The Museum’s taxidermist, Steve Massam, has been encouraging Dale’s interest in natural history for several years and, was intrigued when he heard of the find.
“On first sight I could see that we were looking at the skull and jaw of a Canid (dog, wolf, fox) rather than that of a seal or cat, and when conferring with Emma Edwards regarding their blacked state concluded that the bones are in a mineralized (semi-fossilized) condition and of some considerable age.”
Ancient oceanic fossils are not uncommon in the Islands, but these bones could prove to be the first more recent signs of mineralization. The acidic nature of the peat removes the calcium from bones making them fragile and lightweight, but Dale found the remains in an sedimentary sandy/muddy site and it may have been this that allowed the mineralization to occur.
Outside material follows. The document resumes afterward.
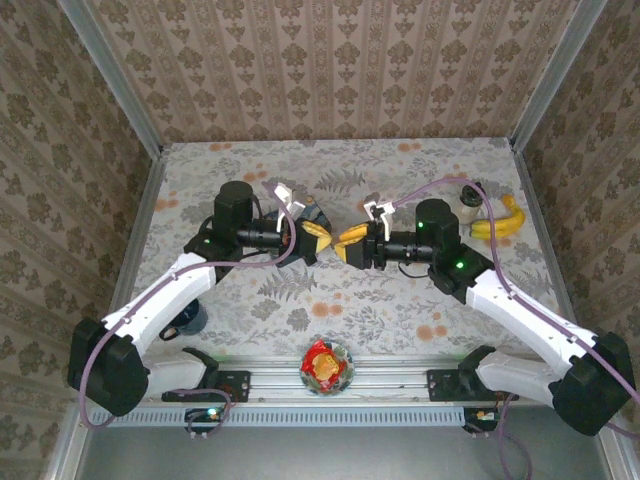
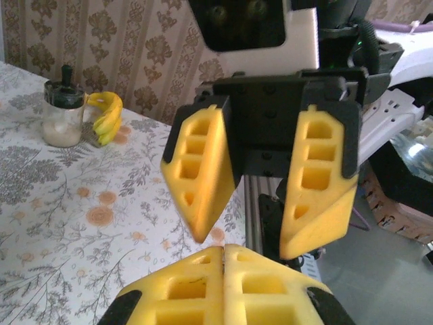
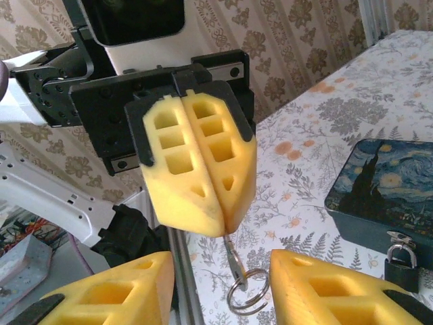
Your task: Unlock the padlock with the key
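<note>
The step in hand looks like a handover of the key in mid-air, ahead of any work on the lock itself. The left gripper [image 3: 218, 223] is clamped shut on the key [image 3: 233, 261], whose shank pokes down from between its yellow fingers with the key ring [image 3: 247, 292] dangling free below. The right gripper [image 2: 243, 245] faces it nose to nose, jaws apart and holding nothing, its fingers flanking the hanging key and ring. The padlock [image 3: 400, 265] hangs closed on the front clasp of the blue painted tin [image 3: 379, 186], which sits on the tabletop [image 3: 318, 135] beyond the left gripper, apart from both grippers. The next move probably calls for the right gripper to close squarely on the exposed shank or ring before the left lets go, keeping the key from swinging or slipping, and then to line the blade up with the keyhole. No brand, label or lettering can be read; the tin carries only a swirling night-sky painting, and the padlock's face is too small to tell
</note>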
Steve compared the find with photographs of a known Warrah skull and found them to be remarkably similar. He sought the assistance of the veterinary department and they concluded that, although not impossible, it was highly unlikely that the remains were those of a dog.
The Museum had arranged for Steve to take the bones to the Natural History Museum’s curator of mammals Louise Tomsett for formal identification when he went on UK holiday in June:
“I returned a few weeks later. Louise had compared Dale’s find with South American Canids and concluded none were comparable. Louise then went on to explain that she had compared the find to domestic dogs and found only one, the greyhound, showing any similarities... However there were a number of slight differences that don’t quite match, and in particular what many would see as a minute difference, but significant enough to put Dale’s find apart from the greyhound and that was one of the lower molars has a straight edge to one of the cusps that positively identified the tooth (and therefore the lower jaw) as belonging to a Warrah!”
There were no positive identifying points setting Dale’s skull aside from the greyhound skull, but as the skull and the jaw were found in close proximity and appear to go together, there is every possibility that the two are from the same specimen.
Pictured right - the Evans Warrah skull (centre) between two other known Warrah skulls held by the Natural History Museum London. Photograph: L. Tomsett NHM.
Top of Steve’s list of theories explaining the discovery of what might be four warrah at the same site is that this was an “earth” (the home and breeding site of fox-like canids):
“Although a Warrah was a different animal to the European red fox they may well have shared similar habits, and so referring to the traits of the red fox I can surmise how there came to be four Warrahs and signs of prey species in the location.”
Foxes usually select the site for their earth in a dry bank where other animals such as rabbits have burrowed, and enlarge the existing holes, and Steve thinks that warrah may have enlarged magellanic penguin burrows. Some reports refer to the warrah as being a pack animal, so it is possible that this site could have consisted of a single earth, or a number of burrows to accommodate an extended family.
Warrah were predatory carnivores that would have preyed on penguins, geese, ducks, small waders, songbirds and fish - there are even reports of them taking seals. It is also believed that they would also have scavenged along the shores, taking anything that should happen to wash up dead and, says Steve, like other foxes/wolves, they would also have eaten berries and other vegetation, so diddle-dee and teaberries could also have formed part of their diet.
Prey would have been taken back to the earth for the cubs and young, hence the evidence of skeletal material of these prey species.
Steve believes that this site would most likely have been used over a succession of breeding seasons for many years and which could explain the remains of four Warrahs being found in the same location, a result of natural fatalities over a period of time. Dale has also found what looks to be the tip of a tooth that would have been erupting in a young animal’s jaw, a further indication of family life, and finally, the collection of tiny fragments of bone and squid beaks could prove to be evidence of faeces (droppings).